Avez-vous été étonné par certains résultats ?
« Oui, bien sûr, même si nous nous attendions à trouver des chiffres élevés, mais pas à ce point. Par exemple, le fait qu’une femme sur deux ait subi du harcèlement sexuel au cours de sa carrière ou que 23 femmes et deux hommes aient été victimes de viols ou tentatives de viol dans le cadre professionnel… C’est énorme et très grave. Nous avons également remarqué que plus la gravité des violences augmentait, plus les victimes étaient exclusivement des femmes, et que plus la gravité des violences augmentait, plus leurs auteurs étaient exclusivement des hommes.

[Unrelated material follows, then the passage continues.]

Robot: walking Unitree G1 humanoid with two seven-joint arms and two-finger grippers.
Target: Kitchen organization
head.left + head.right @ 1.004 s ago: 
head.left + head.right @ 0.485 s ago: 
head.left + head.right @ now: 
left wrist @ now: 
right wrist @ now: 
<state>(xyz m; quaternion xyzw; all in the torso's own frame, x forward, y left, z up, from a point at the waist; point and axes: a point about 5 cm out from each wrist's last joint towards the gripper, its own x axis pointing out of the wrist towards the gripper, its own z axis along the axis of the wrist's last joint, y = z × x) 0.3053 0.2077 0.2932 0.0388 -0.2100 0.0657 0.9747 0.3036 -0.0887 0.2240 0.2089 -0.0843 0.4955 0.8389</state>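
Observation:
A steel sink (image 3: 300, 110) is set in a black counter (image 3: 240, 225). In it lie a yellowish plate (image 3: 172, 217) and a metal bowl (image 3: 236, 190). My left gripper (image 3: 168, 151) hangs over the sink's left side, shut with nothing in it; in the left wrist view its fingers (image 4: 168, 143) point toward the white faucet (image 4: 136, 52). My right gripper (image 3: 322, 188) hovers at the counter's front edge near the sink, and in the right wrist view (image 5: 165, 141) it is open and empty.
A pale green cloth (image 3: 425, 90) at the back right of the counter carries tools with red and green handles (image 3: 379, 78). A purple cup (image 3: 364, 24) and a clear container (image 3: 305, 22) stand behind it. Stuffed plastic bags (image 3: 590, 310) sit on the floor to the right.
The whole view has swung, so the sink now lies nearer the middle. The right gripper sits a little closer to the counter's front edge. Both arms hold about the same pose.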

Mais il faut bien préciser que notre étude comporte des biais : les personnes interrogées ne sont pas représentatives de l’ensemble du secteur, celles-ci étant membres d’associations professionnelles, donc très majoritairement expérimentées et bien implantées et disposant, en théorie, d’une sensibilisation aux VHSS et au droit du travail plus élevée que la moyenne. »
Avez-vous eu des regrets sur l’élaboration de ce rapport ?

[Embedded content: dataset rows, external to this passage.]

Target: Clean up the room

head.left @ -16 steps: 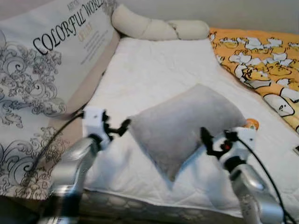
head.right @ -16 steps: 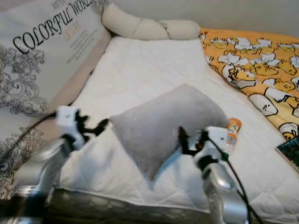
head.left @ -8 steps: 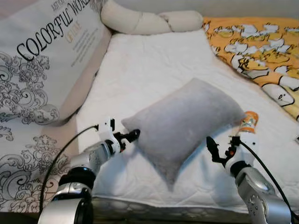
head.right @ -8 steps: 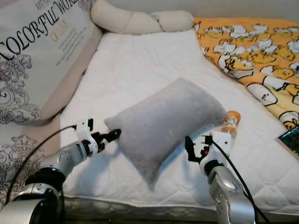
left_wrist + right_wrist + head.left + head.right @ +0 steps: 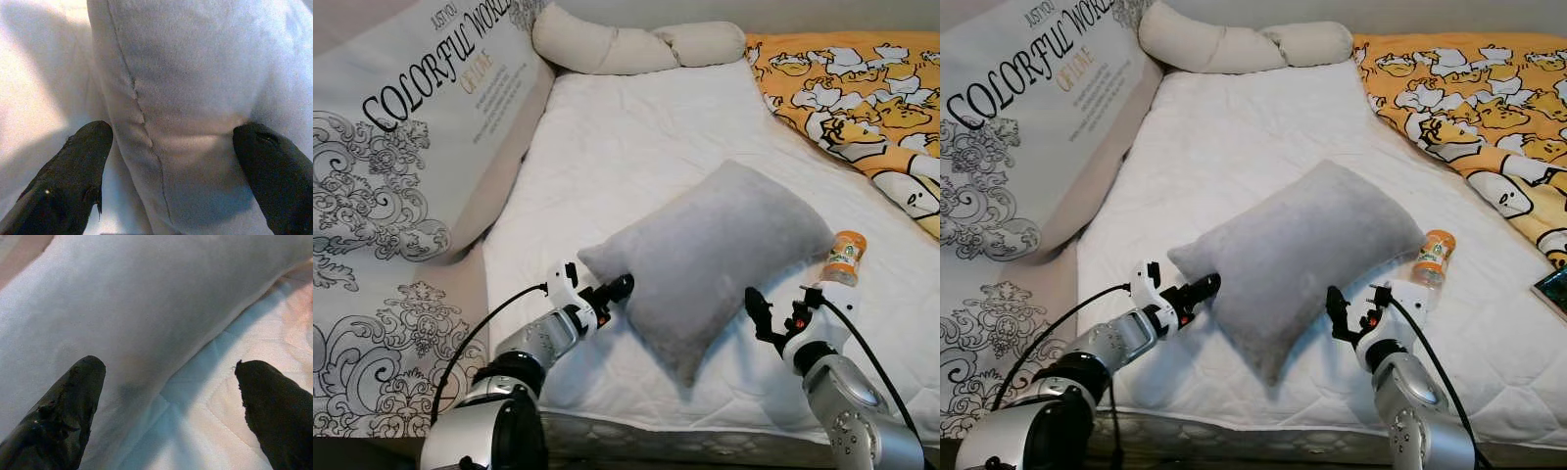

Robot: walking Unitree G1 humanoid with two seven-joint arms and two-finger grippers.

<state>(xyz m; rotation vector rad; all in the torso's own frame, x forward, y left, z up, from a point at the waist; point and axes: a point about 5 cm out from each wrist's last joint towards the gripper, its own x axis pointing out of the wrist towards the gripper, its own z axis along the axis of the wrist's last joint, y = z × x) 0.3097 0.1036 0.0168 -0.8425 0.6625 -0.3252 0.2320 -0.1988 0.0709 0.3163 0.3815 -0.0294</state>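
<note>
— How were the grippers set?
— I had the left gripper [image 5: 171, 161] spread around the grey pillow's [image 5: 715, 255] near-left edge, the right gripper [image 5: 166, 396] gaping beside its near-right edge, gripping nothing, ready to lift from both sides.
— Obstacles?
— An orange bottle [image 5: 845, 258] stood just right of the pillow on the white mattress [image 5: 636, 137]

yellow blanket [image 5: 862, 93] cut by edge, bottle [image 5: 1430, 259] label unreadable

Both arms extending forward, low.
Left gripper [image 5: 619, 289] and right gripper [image 5: 773, 313] are both holding their black fingers spread wide apart.
</note>
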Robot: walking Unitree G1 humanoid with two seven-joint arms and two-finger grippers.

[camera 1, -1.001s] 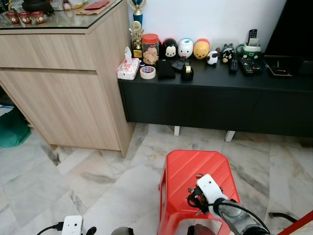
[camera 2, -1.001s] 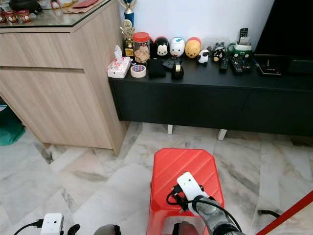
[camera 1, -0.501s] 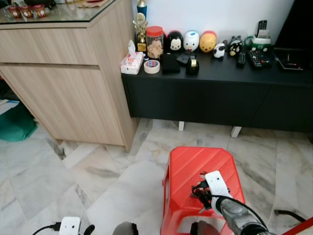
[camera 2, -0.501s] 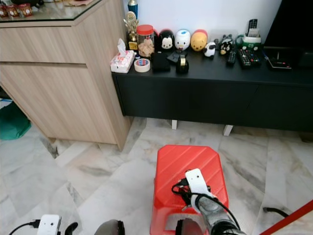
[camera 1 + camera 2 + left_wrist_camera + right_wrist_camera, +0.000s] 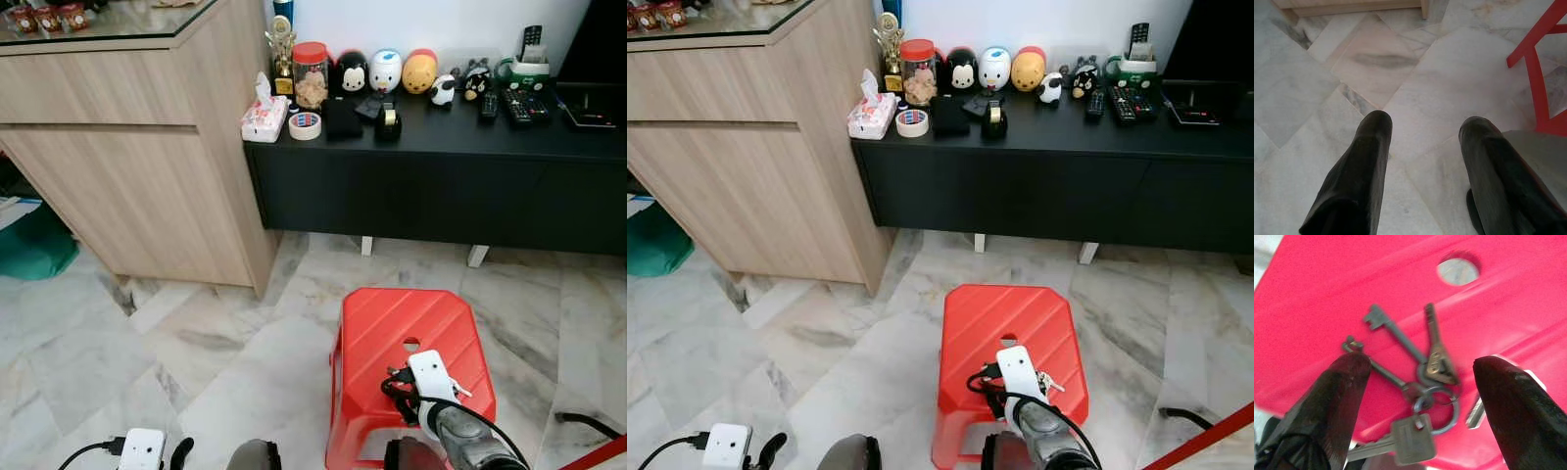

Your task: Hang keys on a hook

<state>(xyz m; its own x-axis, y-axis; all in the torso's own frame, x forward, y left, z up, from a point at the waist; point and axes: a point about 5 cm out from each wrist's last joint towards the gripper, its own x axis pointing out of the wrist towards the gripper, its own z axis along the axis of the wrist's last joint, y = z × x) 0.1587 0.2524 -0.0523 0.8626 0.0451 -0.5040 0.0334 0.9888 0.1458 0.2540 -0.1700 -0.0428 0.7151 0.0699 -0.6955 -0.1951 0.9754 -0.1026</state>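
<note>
A bunch of keys (image 5: pixel 1422 382) on a metal ring lies on top of the red plastic stool (image 5: pixel 387 328), near its round hole (image 5: pixel 1458 270). My right gripper (image 5: pixel 1422 369) hovers over the bunch, open, with one black finger on each side and neither touching the keys. From the head, the right arm's white wrist camera (image 5: pixel 432 378) is over the stool's near edge, and a bit of the keys (image 5: pixel 1046 382) pokes out beside it. My left gripper (image 5: pixel 1426 125) hangs low at the left, open over the marble floor (image 5: pixel 1415 83), holding nothing.
A low black cabinet (image 5: pixel 441 186) against the wall carries toy figures, a tape roll (image 5: pixel 305 125), a tissue pack (image 5: pixel 262 119) and remotes. A tall wooden cabinet (image 5: pixel 127 166) stands at the left. A red stool leg (image 5: pixel 1535 73) is close to the left gripper.
The head view has shifted, so the room sits a little differently in the picture. The right gripper stays over the stool's near part above the keys. The left arm still hangs low.
</note>
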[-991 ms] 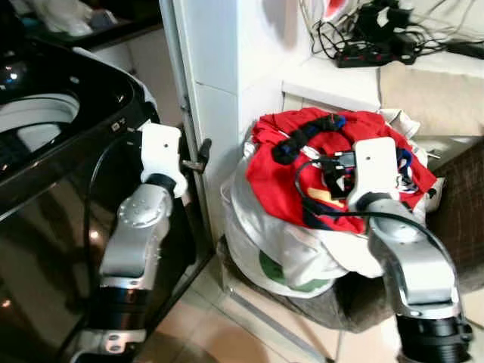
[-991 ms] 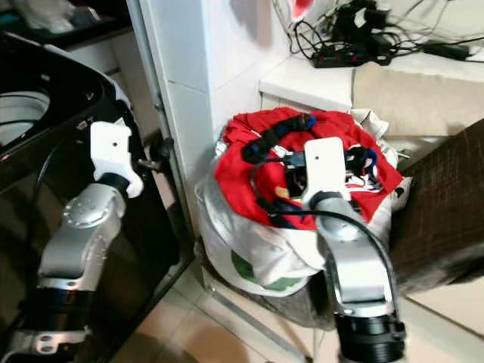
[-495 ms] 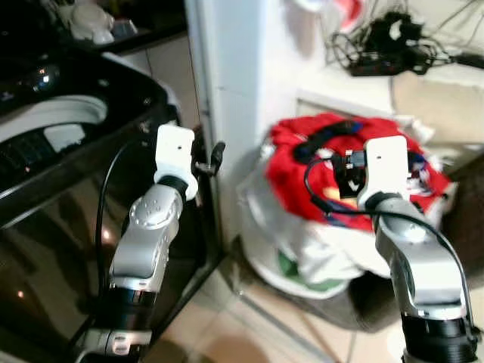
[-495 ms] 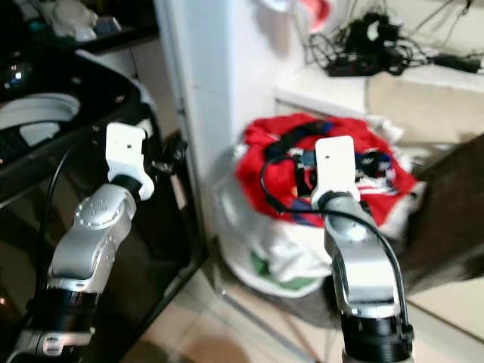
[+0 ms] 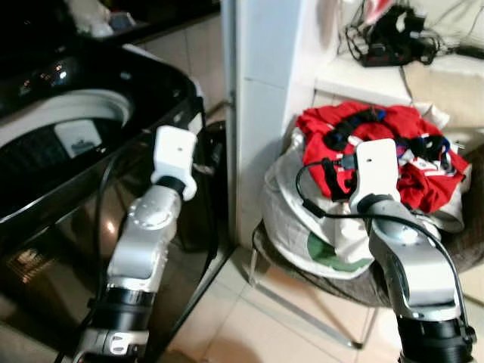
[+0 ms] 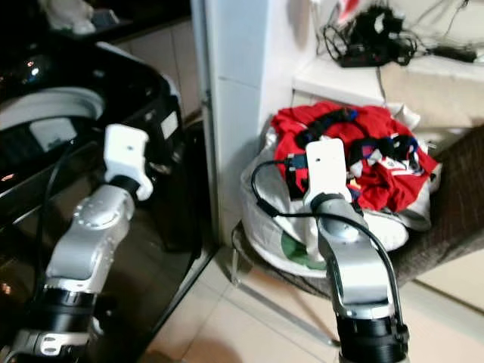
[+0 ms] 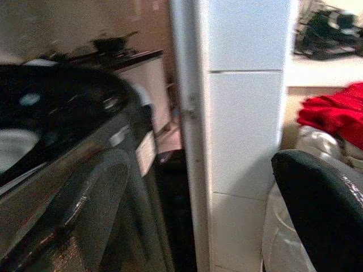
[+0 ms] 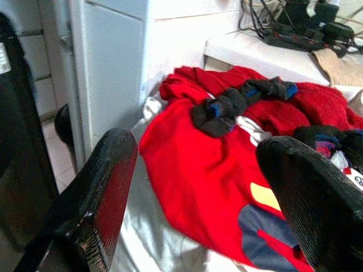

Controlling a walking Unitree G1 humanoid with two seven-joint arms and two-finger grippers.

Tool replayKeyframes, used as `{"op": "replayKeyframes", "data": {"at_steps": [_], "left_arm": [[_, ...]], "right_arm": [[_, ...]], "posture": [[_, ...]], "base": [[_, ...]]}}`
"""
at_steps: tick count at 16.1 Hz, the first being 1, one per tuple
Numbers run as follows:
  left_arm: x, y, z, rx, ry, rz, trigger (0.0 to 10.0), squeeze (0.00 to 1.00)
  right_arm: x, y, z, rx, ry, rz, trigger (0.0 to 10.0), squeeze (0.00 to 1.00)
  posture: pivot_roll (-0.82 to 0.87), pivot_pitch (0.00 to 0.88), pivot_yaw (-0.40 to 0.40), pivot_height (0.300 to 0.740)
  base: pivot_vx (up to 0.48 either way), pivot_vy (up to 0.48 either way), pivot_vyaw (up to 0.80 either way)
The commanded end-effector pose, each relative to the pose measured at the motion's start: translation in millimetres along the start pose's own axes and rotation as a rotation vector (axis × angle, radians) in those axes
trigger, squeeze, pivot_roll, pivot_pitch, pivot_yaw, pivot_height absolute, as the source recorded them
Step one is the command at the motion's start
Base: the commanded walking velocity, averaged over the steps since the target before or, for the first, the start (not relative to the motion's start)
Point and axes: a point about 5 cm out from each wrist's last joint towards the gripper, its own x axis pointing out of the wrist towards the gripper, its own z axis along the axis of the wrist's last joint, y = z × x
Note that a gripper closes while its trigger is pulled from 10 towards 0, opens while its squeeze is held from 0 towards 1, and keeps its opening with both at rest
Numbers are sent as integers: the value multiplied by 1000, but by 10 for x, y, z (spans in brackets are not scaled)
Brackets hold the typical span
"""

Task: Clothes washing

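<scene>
A heap of laundry, mostly a red garment with dark socks lying on it, was piled in a white bag on a chair just beside the white tiled pillar, with the black top-loading washing machine on the pillar's other side. The right gripper hung over the red garment with its two black fingers spread wide and nothing between them. The left gripper was raised between the washer and the pillar, likewise spread and empty, its near finger blurred against the dark washer and the bag's lower part hidden behind the right arm.
</scene>
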Motion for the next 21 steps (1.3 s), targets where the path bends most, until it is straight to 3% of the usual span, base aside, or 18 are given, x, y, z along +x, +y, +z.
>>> {"op": "replayKeyframes", "data": {"at_steps": [1,4,6,12,18,21], "left_arm": [[17,-17,41,-14,-8,0,10000,0],[14,-27,56,29,-26,-14,10000,0],[2,-43,64,1,-35,-17,10000,0],[5,19,58,1,-33,23,10000,0],[-9,45,45,-11,-28,47,10000,0],[-13,40,46,-14,-26,46,10000,0]], "right_arm": [[-1,-48,52,-11,-18,-18,10000,0],[3,-62,43,-5,-15,-22,10000,0],[6,-74,33,6,-7,-27,10000,0],[16,-63,46,-76,-19,6,10000,0],[28,-60,52,-101,-22,18,10000,0],[29,-89,57,-67,-25,8,10000,0]], "posture": [[-89,0,11,740],[-89,0,10,740],[-90,0,11,740],[-91,0,12,740],[-87,0,4,740],[-85,0,0,740]], "base": [[0,0,0],[0,0,0],[293,0,-800],[349,0,0],[353,0,723],[352,0,0]]}}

« À l’Afar, nous sommes assistants réalisateurs, donc pas spécialistes des sondages. Nous nous sommes notamment dits, au terme de l’enquête, que nous aurions aimé poser une ou plusieurs questions différemment ou supplémentaires. Nous avons par exemple demandé aux répondants s’ils avaient parlé des violences éventuellement subies à quelqu’un à la fin du questionnaire. Mais nous aurions aimé poser cette question non pas uniquement à la fin du questionnaire, mais pour chaque violence subie, pour voir s’il y a une évolution de la parole selon le type de violence. »

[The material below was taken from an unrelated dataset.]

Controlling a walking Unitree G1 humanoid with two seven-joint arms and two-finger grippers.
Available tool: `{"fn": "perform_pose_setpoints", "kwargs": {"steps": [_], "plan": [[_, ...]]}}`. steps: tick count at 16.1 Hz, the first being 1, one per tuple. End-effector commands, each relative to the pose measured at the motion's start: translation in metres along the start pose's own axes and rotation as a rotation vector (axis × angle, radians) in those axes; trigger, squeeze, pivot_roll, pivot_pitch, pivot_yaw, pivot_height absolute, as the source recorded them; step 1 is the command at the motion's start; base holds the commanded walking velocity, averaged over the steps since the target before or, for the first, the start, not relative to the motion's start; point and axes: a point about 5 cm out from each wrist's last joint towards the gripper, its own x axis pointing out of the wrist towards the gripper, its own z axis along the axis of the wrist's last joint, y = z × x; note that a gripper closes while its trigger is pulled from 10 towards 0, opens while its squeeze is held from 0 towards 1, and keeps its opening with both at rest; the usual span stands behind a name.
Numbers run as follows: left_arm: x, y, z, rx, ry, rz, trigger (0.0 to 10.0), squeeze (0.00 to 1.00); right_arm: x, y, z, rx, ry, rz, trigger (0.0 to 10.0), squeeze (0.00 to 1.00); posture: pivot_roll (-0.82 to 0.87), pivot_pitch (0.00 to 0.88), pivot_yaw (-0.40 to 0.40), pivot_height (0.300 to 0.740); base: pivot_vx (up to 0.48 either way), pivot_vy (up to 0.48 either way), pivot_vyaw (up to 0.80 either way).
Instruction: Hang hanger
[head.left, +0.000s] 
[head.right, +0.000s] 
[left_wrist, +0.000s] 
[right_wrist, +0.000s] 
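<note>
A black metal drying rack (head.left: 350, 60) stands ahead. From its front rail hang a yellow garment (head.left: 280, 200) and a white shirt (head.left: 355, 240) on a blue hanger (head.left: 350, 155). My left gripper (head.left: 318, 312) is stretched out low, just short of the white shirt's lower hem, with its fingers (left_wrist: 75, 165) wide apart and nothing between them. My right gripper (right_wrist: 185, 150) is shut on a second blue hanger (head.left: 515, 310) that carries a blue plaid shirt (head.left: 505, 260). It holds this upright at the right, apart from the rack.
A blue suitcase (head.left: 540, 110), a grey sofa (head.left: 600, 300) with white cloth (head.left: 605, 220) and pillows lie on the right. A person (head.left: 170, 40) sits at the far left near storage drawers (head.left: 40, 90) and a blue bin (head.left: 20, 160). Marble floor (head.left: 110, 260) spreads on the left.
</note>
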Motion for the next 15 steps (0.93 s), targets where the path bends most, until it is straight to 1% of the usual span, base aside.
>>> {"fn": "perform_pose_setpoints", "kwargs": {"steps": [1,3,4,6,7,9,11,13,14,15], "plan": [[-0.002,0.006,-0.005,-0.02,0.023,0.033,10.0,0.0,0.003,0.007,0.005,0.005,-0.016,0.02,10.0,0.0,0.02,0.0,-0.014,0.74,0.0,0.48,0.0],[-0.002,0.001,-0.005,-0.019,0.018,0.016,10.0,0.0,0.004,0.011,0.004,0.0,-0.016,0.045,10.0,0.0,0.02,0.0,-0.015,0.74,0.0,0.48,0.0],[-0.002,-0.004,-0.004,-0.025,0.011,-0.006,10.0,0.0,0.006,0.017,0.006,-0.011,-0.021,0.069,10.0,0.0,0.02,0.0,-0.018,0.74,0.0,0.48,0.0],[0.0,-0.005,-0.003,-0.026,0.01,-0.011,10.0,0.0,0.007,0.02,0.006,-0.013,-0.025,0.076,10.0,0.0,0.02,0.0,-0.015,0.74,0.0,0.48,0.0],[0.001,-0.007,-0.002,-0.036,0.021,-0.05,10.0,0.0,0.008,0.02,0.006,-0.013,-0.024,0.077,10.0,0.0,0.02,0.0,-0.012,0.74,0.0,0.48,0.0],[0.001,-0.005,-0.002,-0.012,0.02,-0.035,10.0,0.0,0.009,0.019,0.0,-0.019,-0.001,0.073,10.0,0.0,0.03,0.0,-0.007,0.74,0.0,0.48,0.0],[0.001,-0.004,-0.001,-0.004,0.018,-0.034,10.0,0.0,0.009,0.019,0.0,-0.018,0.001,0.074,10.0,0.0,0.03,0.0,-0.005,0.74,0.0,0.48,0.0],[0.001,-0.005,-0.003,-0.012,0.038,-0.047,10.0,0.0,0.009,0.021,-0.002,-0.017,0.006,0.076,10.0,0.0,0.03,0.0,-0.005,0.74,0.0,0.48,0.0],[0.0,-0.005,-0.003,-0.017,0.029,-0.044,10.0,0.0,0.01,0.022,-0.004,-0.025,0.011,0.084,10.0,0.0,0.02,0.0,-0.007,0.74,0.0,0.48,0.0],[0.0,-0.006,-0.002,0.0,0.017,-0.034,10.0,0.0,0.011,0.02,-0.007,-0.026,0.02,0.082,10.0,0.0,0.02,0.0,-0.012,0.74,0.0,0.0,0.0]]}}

Qu’espérez-vous désormais avec cette étude ?
« Nous avons rédigé cette étude pour avoir des chiffres et mesurer l’ampleur des VHSS auprès des techniciens et techniciennes. Nous voulions faire un état des lieux de la situation, pointer certaines pratiques et apporter des préconisations. Nous l’avons transmise dans un premier temps à la commission d’enquête de l’Assemblée nationale comme nous nous y étions engagés ; celle-ci nous a remerciés pour le travail effectué. Nous espérons surtout que cette étude donnera lieu à des mesures concrètes, notamment la poursuite et l’extension des formations contre les VHSS dans le cinéma et l’audiovisuel. Et nous souhaitons poursuivre ce travail par le biais d’une nouvelle étude dans deux ou trois ans en renvoyant ce même questionnaire pour comparer les ressentis, voir quels chiffres ont baissé, et quelles mesures de prévention ont été efficaces et lesquelles devraient être renforcées. »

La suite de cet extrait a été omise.